Action item
A word-for-word copy of the data is what's wanted, with no pictures.
········
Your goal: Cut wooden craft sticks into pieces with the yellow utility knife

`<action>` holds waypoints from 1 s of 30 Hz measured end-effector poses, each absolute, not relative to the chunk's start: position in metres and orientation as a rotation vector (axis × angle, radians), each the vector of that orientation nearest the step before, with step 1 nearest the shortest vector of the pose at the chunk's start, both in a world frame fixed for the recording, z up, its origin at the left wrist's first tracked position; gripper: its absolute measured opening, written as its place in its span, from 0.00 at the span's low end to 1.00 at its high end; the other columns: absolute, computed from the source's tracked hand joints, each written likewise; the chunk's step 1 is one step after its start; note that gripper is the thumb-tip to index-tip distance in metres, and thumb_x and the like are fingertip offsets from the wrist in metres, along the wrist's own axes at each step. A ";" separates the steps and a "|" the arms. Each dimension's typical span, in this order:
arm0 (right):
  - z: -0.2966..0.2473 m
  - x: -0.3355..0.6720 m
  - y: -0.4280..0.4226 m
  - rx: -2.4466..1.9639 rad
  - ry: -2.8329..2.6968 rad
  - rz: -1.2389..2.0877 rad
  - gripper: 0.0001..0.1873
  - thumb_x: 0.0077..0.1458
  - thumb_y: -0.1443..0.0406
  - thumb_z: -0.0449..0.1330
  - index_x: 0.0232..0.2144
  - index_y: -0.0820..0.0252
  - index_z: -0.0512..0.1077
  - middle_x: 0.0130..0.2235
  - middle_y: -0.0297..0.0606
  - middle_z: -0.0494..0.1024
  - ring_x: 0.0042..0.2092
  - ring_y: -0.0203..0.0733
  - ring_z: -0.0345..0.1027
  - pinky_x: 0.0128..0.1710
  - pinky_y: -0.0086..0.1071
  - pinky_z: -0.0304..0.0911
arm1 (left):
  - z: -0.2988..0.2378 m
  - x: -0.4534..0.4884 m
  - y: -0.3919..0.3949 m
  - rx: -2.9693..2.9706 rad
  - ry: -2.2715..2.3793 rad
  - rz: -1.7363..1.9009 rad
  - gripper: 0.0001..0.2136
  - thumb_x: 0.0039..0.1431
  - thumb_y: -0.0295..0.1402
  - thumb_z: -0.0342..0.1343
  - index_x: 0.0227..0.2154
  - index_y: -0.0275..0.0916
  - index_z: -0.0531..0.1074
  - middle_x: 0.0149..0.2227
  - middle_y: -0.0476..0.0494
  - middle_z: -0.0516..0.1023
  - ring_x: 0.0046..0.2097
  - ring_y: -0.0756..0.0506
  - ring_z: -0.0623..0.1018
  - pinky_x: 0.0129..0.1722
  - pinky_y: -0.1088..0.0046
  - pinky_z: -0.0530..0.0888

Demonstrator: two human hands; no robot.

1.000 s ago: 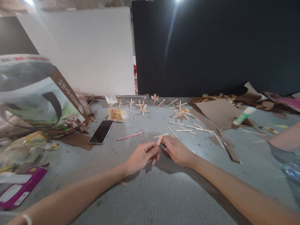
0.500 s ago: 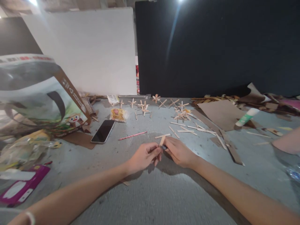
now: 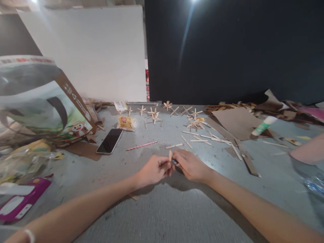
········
Result
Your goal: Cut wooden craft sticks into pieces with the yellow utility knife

`<action>` holds waypoints from 1 s of 30 Hz measured end-effector poses, each absolute, not relative to the chunk's start: position in metres and orientation as a rotation vector (axis × angle, radians), each the vector of that orientation nearest the step before, with step 1 nearest the shortest vector of the pose at the chunk's start, both in a world frame fixed for the recording, z up, its origin at the left wrist's first tracked position; gripper: its absolute measured opening, written as its place in its span, from 0.00 at the span's low end to 1.00 at its high end; the other columns: absolute, computed from the source's tracked hand joints, each written likewise; the chunk's step 1 is one step after its start; note that gripper is the thumb-tip to index-tip distance in metres, and thumb_x and the like are fingertip offsets from the wrist in metres, along the wrist's own axes at each step. A ";" separates the steps and a "|" the arms. Each dimension's typical span, in this order:
arm0 (right):
  - z: -0.2966..0.2473 m
  - x: -0.3355..0.6720 m
  - y: -0.4280..0.4226 m
  - rx: -2.4466..1.9639 rad
  - ry: -2.8329..2.6968 rad
  - rz: -1.2389..2.0877 rad
  - gripper: 0.0001..0.1873
  - thumb_x: 0.0077..0.1458
  - thumb_y: -0.1443..0.0406
  - thumb_z: -0.0449..0.1330
  - index_x: 0.0232..0.2144
  - index_y: -0.0820..0.0252
  - index_z: -0.0512..0.1077
  - middle_x: 0.0130..0.2235
  - middle_y: -0.0297..0.0606
  - middle_z: -0.0494..0.1024
  - ring_x: 0.0042..0.2092
  - ring_y: -0.0203..0.0733
  - ring_z: -0.0345..0.1027
  - pinky_x: 0.0128..0.1710
  - pinky_y: -0.0086..0.1071
  - pinky_z: -0.0304..0.0911
arm1 (left):
  - z: -0.2988..0.2378 m
  - x: -0.4534..0.4884 m
  - y: -0.3919..0.3949 m
  - rx: -2.9693..2.9706 rad
  - ry: -2.2715..2.3793 rad
  - rz: -1.7363..1.9009 rad
  - gripper: 0.0001..0.2136
  - thumb_x: 0.0039..0.1431
  - thumb_y: -0.0295..0.1402
  - thumb_z: -0.0342..0.1343
  - index_x: 0.0227..0.2154
  - index_y: -0.0275..0.0916
  - index_z: -0.0531..0.1074
  - middle_x: 0.0149..0.2227
  - middle_y: -0.0476..0.0494
  - middle_z: -0.0516..0.1023
  - ring_x: 0.0046..0.2097
  - ring_y: -0.0756..0.0506
  - ring_z: -0.0623..0.1018
  - pinky_x: 0.0129..0.1722
  - pinky_y: -0.1088..0.0046
  - pinky_z: -0.0530..0.0888

Demonstrator: two human hands; no robot.

1.000 s ago: 
0.500 s ago: 
now: 

This finishes the output for the exercise.